• _Information provided_

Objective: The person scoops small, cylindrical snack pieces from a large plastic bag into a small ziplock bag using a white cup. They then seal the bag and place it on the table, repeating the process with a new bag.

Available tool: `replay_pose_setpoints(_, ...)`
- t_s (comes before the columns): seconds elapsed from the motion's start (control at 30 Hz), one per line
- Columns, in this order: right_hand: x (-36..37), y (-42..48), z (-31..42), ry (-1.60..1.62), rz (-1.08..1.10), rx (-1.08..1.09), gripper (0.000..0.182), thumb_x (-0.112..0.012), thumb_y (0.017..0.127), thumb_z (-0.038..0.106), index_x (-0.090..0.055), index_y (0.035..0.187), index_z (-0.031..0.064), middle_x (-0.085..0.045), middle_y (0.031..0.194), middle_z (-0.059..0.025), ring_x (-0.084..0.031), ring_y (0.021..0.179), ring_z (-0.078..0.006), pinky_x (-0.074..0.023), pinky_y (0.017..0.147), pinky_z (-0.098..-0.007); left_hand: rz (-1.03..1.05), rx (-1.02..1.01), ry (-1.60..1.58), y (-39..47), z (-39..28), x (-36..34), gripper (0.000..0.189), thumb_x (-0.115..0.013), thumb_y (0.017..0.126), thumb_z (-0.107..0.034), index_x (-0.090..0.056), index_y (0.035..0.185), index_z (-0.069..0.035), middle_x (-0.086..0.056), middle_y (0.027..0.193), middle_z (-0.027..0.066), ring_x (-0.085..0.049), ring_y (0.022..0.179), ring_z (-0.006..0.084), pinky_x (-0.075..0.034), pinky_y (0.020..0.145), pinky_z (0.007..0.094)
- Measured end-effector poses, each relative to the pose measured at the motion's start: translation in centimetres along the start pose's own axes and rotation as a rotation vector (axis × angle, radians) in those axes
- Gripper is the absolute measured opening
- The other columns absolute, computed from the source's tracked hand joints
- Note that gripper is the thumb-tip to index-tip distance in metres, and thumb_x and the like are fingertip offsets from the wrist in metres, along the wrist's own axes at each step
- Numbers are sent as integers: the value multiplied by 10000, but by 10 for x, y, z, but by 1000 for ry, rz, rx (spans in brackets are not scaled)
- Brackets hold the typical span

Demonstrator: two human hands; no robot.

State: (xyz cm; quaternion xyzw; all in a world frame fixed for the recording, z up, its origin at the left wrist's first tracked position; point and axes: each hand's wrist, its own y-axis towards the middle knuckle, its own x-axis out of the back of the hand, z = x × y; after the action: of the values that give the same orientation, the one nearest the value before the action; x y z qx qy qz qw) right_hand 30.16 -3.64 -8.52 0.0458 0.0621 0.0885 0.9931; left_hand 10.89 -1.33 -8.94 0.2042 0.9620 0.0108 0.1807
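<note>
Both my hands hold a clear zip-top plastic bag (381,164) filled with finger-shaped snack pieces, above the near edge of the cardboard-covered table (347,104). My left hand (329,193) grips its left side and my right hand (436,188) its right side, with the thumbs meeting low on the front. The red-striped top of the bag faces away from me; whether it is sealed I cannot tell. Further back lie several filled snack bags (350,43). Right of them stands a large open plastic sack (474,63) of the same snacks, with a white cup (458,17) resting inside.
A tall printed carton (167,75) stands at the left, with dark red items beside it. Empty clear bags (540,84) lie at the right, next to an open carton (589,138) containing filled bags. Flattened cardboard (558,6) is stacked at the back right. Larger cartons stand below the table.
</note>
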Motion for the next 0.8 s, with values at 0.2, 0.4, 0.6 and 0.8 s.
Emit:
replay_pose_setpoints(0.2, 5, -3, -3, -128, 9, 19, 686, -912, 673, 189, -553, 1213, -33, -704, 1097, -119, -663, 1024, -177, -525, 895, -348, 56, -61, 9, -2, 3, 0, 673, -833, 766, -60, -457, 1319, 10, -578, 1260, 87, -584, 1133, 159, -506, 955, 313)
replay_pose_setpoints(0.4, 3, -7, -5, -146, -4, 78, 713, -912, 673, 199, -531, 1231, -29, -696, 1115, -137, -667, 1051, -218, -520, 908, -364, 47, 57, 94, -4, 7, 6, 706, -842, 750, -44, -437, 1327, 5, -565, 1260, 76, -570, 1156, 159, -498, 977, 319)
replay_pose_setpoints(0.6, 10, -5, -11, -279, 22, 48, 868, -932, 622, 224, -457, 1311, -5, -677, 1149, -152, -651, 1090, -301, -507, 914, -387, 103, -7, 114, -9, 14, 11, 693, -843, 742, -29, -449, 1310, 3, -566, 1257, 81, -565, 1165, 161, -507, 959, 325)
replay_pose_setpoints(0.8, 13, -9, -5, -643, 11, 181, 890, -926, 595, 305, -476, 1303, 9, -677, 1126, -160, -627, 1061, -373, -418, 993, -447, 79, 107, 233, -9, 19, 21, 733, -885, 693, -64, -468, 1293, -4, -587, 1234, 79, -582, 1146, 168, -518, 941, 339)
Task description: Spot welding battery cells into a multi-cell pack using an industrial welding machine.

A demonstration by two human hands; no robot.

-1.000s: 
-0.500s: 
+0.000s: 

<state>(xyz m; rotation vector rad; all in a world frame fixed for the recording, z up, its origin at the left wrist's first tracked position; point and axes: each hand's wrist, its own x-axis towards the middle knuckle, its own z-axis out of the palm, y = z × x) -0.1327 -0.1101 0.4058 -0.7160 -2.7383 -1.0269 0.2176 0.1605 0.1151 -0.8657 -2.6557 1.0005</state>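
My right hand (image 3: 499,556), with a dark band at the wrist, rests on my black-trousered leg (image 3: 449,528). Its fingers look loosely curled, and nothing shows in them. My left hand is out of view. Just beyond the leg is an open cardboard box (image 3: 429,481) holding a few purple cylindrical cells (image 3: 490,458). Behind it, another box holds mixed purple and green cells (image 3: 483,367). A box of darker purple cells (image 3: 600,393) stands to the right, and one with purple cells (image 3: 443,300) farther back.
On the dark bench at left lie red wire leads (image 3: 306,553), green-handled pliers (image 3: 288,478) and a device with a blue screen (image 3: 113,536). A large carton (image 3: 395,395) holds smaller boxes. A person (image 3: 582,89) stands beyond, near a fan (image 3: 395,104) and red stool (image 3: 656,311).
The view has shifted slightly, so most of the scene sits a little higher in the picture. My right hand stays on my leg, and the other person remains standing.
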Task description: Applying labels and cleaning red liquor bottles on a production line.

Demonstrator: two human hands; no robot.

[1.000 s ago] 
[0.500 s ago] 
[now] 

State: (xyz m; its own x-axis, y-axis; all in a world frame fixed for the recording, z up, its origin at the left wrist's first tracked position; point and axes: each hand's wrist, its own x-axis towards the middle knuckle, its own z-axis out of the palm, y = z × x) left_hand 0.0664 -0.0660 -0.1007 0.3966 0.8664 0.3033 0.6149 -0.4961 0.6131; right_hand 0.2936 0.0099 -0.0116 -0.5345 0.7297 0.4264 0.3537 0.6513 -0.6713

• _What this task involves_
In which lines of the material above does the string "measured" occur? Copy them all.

• _Written reply_
- Measured end-effector poses, each relative to the pose measured at the motion's start: translation in centimetres along the start pose's own axes and rotation as a rotation vector (axis × angle, radians) in those axes
- Gripper is the absolute measured opening

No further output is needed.